▼

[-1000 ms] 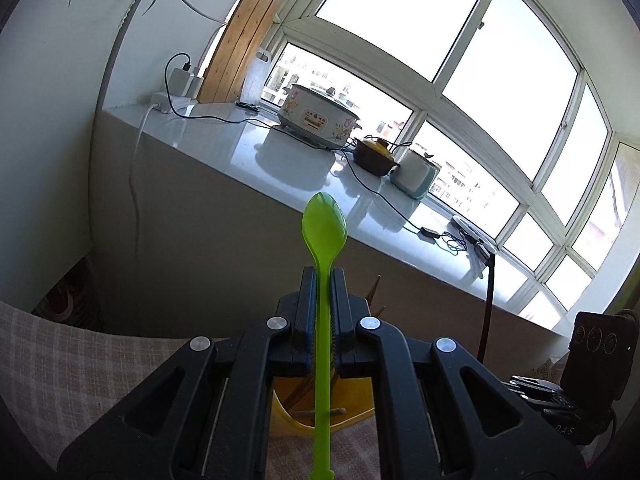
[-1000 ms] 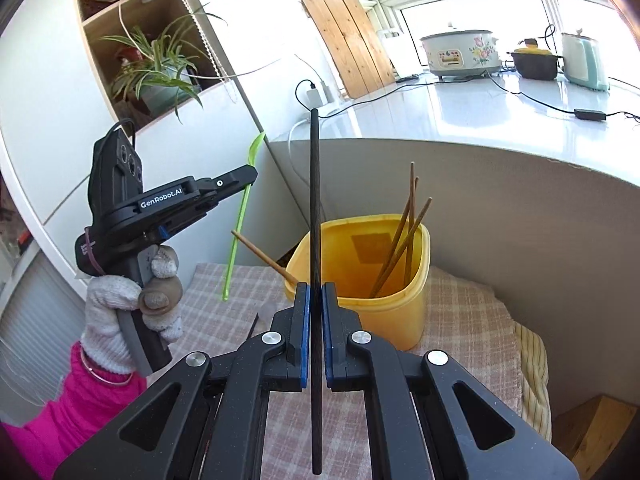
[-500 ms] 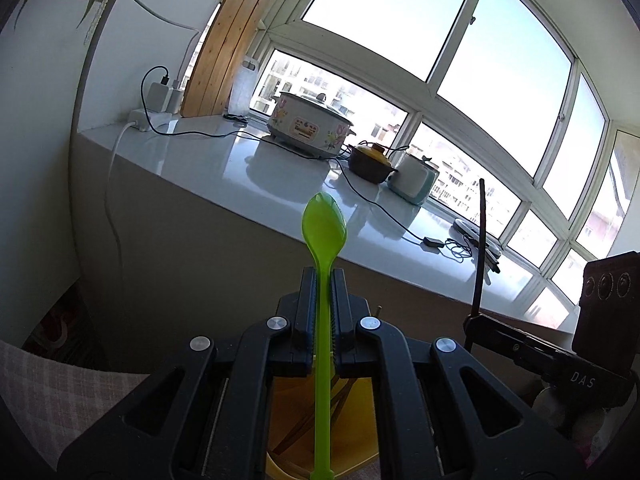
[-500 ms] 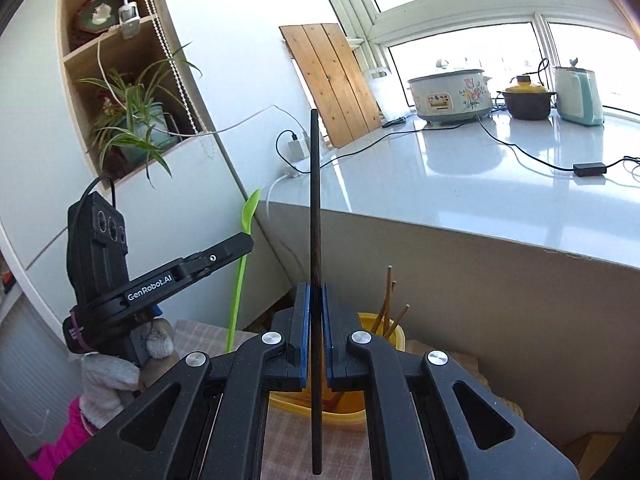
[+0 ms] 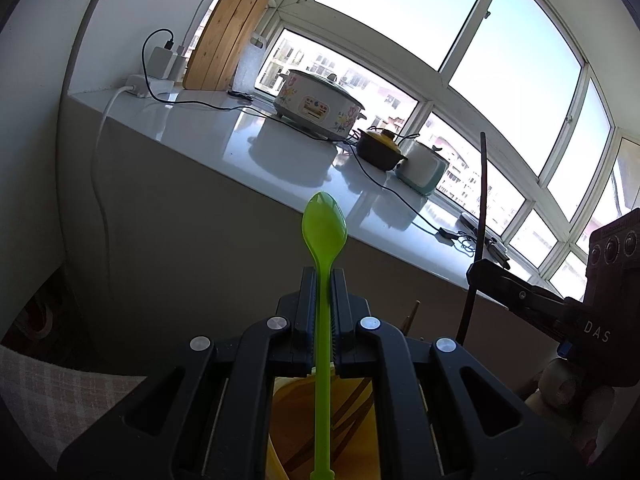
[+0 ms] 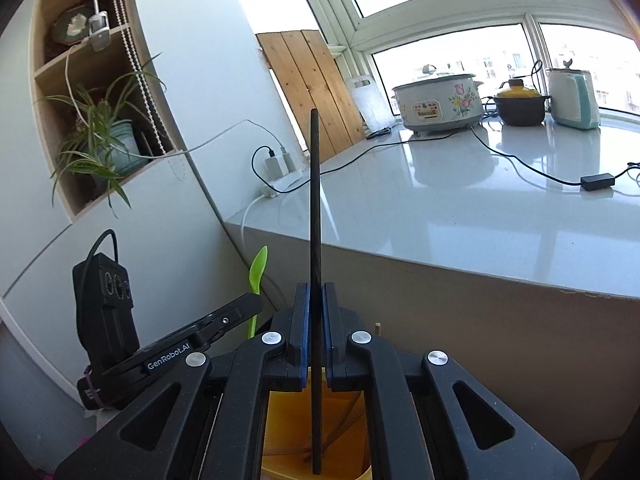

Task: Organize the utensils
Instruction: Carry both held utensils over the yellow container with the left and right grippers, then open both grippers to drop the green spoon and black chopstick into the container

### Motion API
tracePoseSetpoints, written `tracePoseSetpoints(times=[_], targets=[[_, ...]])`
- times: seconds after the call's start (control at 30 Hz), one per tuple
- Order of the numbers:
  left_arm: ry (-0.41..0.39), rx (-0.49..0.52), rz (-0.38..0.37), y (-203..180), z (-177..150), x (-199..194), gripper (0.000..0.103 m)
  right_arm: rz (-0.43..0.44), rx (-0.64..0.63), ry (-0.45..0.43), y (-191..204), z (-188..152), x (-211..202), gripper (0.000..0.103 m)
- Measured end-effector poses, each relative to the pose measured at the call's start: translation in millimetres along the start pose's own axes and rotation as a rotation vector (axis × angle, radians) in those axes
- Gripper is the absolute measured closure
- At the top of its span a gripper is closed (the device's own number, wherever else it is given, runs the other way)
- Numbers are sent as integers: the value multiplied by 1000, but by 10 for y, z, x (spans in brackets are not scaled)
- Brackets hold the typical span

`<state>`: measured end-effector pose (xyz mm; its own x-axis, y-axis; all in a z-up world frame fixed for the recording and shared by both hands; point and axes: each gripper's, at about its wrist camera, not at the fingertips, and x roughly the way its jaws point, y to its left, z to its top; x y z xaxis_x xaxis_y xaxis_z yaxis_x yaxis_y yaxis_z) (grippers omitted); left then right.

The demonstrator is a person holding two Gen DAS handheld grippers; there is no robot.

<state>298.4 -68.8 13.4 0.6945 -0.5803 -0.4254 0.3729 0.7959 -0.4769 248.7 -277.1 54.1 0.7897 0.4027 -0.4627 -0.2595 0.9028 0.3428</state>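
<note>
My left gripper [image 5: 323,280] is shut on the handle of a green plastic spoon [image 5: 324,220], which stands upright with its bowl on top. My right gripper [image 6: 316,292] is shut on a black chopstick [image 6: 315,208], also upright. Both hang close over a yellow container [image 5: 288,420], seen under the jaws, and the lower ends of both utensils reach its opening. Several wooden chopsticks [image 5: 352,408] lean inside it. In the left wrist view the right gripper [image 5: 496,280] and the black chopstick [image 5: 483,200] are at the right. In the right wrist view the left gripper [image 6: 240,312] and the green spoon [image 6: 258,268] are at the left.
A white counter [image 6: 460,216] runs behind the container, bearing a flowered rice cooker [image 6: 440,104], a dark pot [image 6: 520,110], a pale kettle [image 6: 572,96] and cables. A wooden board [image 6: 316,88] leans in the corner. A plant [image 6: 104,140] sits in a wall niche. Checked cloth [image 5: 52,400] covers the table.
Both grippers have moved in over the yellow container, which has slid down under the jaws in both views. The right gripper has come nearer at the right of the left wrist view.
</note>
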Motion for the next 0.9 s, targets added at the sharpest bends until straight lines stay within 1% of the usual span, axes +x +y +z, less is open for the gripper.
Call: tracePoseSetpoints(times=[0.23, 0.43, 0.67, 0.87, 0.9], targets=[[21, 12, 5, 37, -97, 10, 99, -9, 2, 38, -34, -124, 149, 99], [37, -6, -12, 50, -192, -117, 99, -15, 3, 73, -55, -279, 160, 99], [57, 38, -35, -109, -291, -315, 99, -20, 18, 94, -93, -429, 33, 99], [89, 74, -28, -242, -372, -391, 98, -29, 6, 125, -64, -564, 12, 98], [94, 77, -25, -250, -380, -407, 96, -26, 6, 131, -61, -583, 8, 98]])
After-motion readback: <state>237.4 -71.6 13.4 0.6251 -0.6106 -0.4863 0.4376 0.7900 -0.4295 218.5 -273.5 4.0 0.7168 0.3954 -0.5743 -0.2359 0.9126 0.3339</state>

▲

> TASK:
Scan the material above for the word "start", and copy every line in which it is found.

> EXPECTED ANSWER:
- times: seconds after the call's start (control at 30 Hz), one per tuple
- Measured end-effector poses, each relative to the pose measured at the call's start: translation in millimetres along the start pose's own axes and rotation as a rotation vector (axis × angle, radians) in those axes

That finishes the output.